TASK:
From the first line of the listing below through the line with "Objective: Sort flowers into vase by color", transcribe exactly and skip the pictures.
[MATERIAL PROVIDED — start]
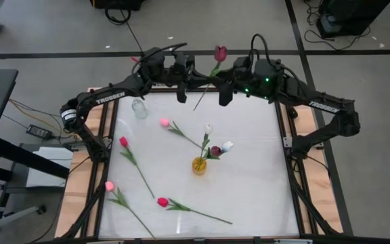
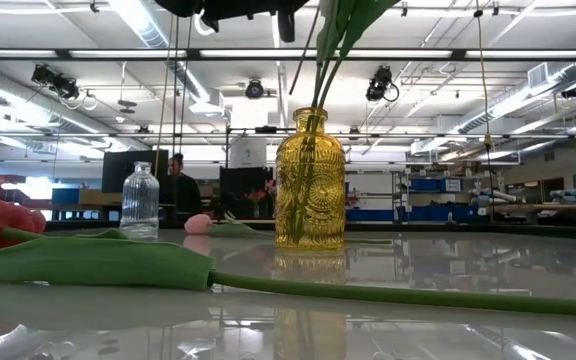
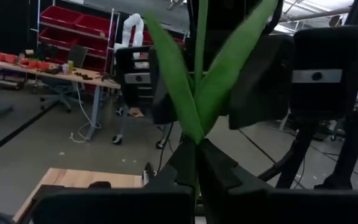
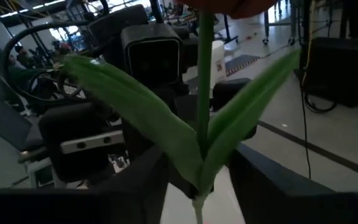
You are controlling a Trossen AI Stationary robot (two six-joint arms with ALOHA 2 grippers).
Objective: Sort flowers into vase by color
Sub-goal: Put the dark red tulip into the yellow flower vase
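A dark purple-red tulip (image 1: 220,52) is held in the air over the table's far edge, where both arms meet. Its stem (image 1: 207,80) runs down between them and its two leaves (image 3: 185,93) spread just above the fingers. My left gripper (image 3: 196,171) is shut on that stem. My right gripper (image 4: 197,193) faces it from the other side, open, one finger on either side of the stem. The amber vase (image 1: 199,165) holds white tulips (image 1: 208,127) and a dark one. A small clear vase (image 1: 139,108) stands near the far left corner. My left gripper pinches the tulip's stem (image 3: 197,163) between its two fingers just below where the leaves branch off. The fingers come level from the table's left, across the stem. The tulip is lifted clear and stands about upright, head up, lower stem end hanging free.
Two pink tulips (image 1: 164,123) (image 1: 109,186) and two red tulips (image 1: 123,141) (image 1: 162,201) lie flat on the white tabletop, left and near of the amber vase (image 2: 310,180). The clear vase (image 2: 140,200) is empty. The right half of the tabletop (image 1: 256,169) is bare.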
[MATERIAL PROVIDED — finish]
TASK OUTPUT:
You are controlling a Trossen AI Stationary robot (two six-joint arms with ALOHA 2 grippers).
Objective: Sort flowers into vase by color

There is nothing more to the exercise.